Modeling the impact of wind and waves on suspended particulate matter fluxes in the East Frisian Wadden Sea (southern North Sea)

  • Karsten A. LettmannEmail author
  • Jörg-Olaf Wolff
  • Thomas H. Badewien
Article

Abstract

Suspended particulate matter (SPM) fluxes and dynamics are investigated in the East Frisian Wadden Sea using a coupled modeling system based on a hydrodynamical model [the General Estuarine Transport Model (GETM)], a third-generation wave model [Simulating Waves Nearshore (SWAN)], and a SPM module attached to GETM. Sedimentological observations document that, over longer time periods, finer sediment fractions disappear from the Wadden Sea Region. In order to understand this phenomenon, a series of numerical scenarios were formulated to discriminate possible influences such as tidal currents, wind-enhanced currents, and wind-generated surface waves. Starting with a simple tidal forcing, the considered scenarios are designed to increase the realism step by step to include moderate and strong winds and waves and, finally, to encompass the full effects of one of the strongest storm surges affecting the region in the last hundred years (Storm Britta in November 2006).
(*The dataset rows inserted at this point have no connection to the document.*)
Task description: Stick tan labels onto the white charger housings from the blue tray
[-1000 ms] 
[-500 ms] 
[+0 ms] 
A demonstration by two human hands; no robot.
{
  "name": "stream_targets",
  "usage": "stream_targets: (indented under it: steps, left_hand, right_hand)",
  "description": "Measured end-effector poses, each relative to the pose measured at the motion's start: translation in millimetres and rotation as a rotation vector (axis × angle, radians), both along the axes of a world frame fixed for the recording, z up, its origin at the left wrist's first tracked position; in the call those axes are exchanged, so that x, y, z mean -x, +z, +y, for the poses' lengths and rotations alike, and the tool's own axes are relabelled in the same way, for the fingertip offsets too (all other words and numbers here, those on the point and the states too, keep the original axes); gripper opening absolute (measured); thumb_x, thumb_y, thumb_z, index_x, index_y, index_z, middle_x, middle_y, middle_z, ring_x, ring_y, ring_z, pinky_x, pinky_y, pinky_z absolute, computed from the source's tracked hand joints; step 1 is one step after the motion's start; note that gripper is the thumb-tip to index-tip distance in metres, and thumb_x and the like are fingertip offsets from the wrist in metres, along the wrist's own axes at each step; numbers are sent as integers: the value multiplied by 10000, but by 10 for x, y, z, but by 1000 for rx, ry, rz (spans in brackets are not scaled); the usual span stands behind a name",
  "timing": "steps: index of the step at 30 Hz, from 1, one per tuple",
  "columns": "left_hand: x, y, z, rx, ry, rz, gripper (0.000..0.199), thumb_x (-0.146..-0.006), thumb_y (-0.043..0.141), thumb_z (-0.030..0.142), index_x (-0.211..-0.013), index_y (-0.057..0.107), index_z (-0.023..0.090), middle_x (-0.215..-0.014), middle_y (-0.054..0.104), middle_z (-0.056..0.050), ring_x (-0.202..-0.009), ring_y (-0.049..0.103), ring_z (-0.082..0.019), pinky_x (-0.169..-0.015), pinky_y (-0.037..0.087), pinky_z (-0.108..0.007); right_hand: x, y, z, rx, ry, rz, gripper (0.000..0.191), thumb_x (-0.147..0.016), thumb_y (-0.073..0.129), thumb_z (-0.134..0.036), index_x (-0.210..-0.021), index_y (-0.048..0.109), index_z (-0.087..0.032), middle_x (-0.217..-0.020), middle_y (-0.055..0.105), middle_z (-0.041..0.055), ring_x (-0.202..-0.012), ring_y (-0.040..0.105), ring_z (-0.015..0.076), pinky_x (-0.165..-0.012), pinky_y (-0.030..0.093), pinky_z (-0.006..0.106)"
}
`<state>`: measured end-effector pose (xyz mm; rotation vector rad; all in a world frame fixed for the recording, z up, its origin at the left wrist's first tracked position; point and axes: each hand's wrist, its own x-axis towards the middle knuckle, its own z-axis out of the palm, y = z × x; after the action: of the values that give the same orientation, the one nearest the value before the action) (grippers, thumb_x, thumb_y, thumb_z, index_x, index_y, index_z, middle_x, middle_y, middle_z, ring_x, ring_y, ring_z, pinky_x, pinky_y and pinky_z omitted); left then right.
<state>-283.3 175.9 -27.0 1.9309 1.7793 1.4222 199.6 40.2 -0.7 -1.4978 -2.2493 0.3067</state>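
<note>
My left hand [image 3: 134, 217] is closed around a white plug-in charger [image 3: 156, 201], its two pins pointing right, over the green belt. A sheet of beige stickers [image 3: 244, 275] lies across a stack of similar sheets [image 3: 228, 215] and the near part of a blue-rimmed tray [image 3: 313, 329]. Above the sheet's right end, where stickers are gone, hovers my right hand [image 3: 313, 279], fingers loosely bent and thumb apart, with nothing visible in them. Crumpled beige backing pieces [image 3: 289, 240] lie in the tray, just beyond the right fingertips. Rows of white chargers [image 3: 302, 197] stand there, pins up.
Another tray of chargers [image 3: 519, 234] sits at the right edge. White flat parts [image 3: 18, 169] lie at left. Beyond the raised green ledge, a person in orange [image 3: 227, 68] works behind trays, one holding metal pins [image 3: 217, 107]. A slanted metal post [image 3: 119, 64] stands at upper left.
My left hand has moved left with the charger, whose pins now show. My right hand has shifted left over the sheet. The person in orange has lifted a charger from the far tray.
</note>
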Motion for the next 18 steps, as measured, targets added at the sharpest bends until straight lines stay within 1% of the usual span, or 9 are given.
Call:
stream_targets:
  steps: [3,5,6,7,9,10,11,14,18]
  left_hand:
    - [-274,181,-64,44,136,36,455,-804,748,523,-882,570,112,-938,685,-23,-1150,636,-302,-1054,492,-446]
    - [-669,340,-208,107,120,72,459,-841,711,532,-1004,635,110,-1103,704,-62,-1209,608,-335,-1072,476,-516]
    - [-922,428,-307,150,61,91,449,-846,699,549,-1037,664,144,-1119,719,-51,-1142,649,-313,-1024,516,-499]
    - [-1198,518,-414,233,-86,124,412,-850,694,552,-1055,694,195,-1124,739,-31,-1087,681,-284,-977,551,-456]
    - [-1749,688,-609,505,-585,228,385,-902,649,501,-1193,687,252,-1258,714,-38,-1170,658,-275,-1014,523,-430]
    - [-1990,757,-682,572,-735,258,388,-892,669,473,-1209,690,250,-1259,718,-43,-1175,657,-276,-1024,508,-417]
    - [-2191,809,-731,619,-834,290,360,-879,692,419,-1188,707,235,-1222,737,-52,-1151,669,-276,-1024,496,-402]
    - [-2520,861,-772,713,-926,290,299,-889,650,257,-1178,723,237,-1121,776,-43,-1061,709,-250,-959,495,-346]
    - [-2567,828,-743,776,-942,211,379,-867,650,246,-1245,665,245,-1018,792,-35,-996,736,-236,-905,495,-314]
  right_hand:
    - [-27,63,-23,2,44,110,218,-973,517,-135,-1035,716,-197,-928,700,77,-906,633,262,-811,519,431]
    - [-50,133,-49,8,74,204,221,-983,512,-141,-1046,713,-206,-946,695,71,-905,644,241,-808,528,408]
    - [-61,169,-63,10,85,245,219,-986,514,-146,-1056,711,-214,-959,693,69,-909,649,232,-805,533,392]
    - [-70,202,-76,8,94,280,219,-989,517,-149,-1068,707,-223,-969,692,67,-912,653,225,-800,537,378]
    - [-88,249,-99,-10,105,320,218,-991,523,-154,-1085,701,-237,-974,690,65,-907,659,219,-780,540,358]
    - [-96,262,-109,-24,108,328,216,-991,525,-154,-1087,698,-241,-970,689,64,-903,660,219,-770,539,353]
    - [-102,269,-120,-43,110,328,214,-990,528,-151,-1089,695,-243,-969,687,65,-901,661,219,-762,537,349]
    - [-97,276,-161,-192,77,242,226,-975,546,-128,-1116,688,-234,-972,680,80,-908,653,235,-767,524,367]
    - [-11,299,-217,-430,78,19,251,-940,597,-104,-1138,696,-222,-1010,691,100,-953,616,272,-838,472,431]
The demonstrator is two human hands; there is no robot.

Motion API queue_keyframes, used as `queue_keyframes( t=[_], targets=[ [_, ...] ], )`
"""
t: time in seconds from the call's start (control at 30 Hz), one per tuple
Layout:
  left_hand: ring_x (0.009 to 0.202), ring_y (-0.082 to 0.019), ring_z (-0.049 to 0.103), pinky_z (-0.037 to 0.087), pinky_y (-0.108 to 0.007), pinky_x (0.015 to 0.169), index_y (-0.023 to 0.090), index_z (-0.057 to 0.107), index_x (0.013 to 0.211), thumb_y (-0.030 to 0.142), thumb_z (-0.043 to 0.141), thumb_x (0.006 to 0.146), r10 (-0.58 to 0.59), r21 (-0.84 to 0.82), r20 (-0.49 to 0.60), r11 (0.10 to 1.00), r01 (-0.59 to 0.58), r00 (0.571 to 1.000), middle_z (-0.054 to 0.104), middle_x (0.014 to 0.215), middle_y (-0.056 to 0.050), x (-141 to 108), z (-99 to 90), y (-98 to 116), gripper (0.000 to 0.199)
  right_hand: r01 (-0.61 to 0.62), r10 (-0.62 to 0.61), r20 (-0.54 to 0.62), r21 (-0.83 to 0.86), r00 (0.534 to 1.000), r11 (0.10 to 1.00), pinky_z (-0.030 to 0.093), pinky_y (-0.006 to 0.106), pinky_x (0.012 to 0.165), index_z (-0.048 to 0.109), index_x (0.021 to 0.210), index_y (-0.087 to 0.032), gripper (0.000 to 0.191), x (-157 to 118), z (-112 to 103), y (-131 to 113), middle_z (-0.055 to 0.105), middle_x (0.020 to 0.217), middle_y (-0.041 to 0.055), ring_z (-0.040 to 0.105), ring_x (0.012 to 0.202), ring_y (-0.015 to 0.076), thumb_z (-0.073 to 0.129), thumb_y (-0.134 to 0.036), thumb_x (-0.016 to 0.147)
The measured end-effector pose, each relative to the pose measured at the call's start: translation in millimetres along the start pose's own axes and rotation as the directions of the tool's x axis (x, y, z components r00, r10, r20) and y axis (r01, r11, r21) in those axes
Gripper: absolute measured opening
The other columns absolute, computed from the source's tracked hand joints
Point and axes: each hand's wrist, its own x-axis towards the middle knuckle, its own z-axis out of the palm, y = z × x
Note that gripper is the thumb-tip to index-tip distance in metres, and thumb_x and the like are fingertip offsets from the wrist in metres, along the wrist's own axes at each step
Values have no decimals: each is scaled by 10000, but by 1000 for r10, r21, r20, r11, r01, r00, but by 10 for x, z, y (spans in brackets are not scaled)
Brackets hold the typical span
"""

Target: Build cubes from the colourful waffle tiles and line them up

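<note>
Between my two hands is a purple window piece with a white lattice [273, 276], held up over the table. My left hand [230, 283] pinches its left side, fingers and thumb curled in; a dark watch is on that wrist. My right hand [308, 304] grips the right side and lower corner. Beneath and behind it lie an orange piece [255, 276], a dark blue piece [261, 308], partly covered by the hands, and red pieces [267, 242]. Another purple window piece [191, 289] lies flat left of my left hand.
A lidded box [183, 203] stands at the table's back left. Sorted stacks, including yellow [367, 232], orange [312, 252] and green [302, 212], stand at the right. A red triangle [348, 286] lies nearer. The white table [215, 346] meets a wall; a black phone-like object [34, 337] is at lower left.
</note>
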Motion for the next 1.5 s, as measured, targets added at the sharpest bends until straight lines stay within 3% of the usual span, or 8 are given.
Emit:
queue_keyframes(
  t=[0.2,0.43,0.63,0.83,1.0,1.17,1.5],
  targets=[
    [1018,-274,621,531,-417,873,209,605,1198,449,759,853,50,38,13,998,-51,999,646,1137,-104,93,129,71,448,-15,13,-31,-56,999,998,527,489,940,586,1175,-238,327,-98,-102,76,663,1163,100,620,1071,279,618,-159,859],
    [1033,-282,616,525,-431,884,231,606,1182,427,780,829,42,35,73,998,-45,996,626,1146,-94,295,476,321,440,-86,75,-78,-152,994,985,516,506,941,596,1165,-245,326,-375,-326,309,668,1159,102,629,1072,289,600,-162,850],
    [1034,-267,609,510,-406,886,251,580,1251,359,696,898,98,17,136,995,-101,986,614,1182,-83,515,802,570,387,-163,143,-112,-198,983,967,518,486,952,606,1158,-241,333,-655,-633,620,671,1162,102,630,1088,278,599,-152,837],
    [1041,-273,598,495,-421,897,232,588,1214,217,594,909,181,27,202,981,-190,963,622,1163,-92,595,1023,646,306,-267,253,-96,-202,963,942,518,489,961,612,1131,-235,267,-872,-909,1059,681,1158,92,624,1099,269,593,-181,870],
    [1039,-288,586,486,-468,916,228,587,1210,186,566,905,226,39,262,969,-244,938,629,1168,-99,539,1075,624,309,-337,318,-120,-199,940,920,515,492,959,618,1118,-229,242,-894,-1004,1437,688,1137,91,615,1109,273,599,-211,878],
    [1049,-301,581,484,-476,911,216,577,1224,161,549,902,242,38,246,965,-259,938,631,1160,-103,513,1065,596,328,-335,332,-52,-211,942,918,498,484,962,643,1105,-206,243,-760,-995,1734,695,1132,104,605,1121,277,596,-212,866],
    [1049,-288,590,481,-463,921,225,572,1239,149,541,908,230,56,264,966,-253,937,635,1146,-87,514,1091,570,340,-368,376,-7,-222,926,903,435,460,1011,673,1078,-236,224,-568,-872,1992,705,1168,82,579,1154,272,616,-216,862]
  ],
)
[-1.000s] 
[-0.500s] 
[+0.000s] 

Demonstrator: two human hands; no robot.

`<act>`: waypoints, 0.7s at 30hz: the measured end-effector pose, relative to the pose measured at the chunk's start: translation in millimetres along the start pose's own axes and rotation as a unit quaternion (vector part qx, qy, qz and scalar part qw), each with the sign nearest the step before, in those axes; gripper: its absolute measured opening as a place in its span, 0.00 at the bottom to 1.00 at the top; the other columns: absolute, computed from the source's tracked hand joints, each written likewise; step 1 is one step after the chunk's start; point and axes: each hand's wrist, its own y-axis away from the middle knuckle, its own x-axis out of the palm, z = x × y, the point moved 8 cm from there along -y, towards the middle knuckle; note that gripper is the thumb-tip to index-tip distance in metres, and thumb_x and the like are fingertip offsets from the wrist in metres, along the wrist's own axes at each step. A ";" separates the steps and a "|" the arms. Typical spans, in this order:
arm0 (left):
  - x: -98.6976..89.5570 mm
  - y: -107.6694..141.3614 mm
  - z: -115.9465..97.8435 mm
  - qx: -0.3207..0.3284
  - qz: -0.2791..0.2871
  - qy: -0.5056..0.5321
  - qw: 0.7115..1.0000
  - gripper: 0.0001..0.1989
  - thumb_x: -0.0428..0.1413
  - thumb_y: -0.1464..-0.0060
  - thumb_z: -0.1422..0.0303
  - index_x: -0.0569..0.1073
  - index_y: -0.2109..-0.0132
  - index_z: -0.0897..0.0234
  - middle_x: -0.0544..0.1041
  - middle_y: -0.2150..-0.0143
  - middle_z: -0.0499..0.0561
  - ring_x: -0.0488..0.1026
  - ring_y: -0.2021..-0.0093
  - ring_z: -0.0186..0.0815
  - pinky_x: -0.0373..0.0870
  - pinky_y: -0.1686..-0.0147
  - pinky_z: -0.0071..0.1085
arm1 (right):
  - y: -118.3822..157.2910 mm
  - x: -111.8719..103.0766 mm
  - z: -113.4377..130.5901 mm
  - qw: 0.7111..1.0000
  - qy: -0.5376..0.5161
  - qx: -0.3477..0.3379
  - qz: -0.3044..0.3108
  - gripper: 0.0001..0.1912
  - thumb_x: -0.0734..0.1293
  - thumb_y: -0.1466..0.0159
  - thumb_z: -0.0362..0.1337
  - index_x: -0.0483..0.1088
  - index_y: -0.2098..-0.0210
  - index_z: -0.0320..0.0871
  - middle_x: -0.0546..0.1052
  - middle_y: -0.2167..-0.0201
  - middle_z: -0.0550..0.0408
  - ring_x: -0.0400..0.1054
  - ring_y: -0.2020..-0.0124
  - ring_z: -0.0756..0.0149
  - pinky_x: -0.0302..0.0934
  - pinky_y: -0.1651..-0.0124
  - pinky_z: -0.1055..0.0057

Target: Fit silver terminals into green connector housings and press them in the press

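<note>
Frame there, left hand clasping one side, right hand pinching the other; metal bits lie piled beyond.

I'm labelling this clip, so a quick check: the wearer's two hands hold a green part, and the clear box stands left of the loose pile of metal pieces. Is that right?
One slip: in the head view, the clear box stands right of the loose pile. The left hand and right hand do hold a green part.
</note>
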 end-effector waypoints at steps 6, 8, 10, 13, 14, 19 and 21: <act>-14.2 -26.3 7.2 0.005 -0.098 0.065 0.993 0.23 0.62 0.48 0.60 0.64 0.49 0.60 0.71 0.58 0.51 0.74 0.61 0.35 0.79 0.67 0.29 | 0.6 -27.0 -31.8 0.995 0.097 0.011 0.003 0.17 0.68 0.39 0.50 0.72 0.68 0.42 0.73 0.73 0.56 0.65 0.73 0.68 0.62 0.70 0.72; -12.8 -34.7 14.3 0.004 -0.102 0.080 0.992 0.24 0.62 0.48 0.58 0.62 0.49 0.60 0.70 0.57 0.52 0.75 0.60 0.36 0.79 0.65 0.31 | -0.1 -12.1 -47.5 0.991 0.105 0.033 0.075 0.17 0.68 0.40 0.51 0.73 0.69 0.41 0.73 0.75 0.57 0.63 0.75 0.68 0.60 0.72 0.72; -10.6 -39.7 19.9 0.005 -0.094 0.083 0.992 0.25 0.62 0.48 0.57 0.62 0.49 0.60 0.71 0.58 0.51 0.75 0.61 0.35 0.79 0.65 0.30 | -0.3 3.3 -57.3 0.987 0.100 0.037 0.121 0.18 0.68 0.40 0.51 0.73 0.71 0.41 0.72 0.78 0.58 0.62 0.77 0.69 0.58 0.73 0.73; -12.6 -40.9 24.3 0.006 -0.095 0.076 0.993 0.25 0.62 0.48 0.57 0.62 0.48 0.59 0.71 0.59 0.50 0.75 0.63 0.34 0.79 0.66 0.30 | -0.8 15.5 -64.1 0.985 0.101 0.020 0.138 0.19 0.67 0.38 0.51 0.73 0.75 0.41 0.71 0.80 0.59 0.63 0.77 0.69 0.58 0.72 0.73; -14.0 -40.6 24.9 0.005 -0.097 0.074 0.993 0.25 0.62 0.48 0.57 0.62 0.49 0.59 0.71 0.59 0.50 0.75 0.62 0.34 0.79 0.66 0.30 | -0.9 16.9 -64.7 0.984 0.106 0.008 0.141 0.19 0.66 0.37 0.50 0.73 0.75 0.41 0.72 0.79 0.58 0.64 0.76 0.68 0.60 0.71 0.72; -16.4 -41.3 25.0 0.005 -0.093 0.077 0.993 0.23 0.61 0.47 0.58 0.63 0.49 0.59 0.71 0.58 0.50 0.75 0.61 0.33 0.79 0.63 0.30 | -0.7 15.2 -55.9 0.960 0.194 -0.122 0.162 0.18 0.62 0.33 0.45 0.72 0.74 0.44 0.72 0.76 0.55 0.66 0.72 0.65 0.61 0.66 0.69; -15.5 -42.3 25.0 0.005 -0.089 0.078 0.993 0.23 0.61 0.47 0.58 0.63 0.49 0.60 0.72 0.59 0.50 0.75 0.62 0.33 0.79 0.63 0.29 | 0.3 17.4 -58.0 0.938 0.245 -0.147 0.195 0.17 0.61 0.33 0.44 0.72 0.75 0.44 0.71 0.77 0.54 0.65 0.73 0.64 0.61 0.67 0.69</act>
The results presented here indicate that moderate weather conditions with wind speeds up to 7.5 m/s and small waves lead to a net import of SPM into the East Frisian Wadden Sea. Waves play only a negligible role during these conditions. However, for stronger wind conditions with speeds above 13 m/s, wind-generated surface waves have a significant impact on SPM dynamics. Under storm conditions, the numerical results demonstrate that sediments are eroded in front of the barrier islands by enhanced wave action and are transported into the back-barrier basins by the currents. Furthermore, sediment erosion due to waves is significantly enhanced on the tidal flats. Finally, fine sediments are flushed out of the tidal basins due to the combined effect of strong erosion by wind-generated waves and a longer residence time in the water column because of their smaller settling velocities compared to coarser sediments.

Keywords

Suspended particulate matter fluxes Wadden Sea Tidal flat Surface gravity waves  Storm surges Numerical modeling 

Notes

Acknowledgements

This model study was highly dependent on external data sources. Therefore, we are grateful to Ralf Berger from the Federal Maritime and Hydrographic Agency (BSH, Bundesamt für Seeschifffahrt und Hydrographie) for providing the wave data from the wave buoys in the German Bight; Heike Gentz and Michael Hesse from BSH and Ralf Kaiser from NLWKN (Niedersächsischer Landesbetrieb für Wasserwirtschaft, Küsten- und Naturschutz) for bathymetric data; and, finally, Adam Kubicki (Forschungsinstitut Senckenberg, Department of Marine Science) for providing us with wave data from the time-series station. Furthermore, we want to mention the helpful discussions with Alexander Bartholomä, Burghard Flemming, Jöran März, Ulf Gräwe, Joanna Staneva, and Emil Stanev. Last but not least, we thank two anonymous reviewers, whose thoughtful comments helped to improve the quality of the manuscript. This study was embedded within the research group ’Biogeochemistry of tidal flats’, which was funded by the Deutsche Forschungsgemeinschaft (DFG).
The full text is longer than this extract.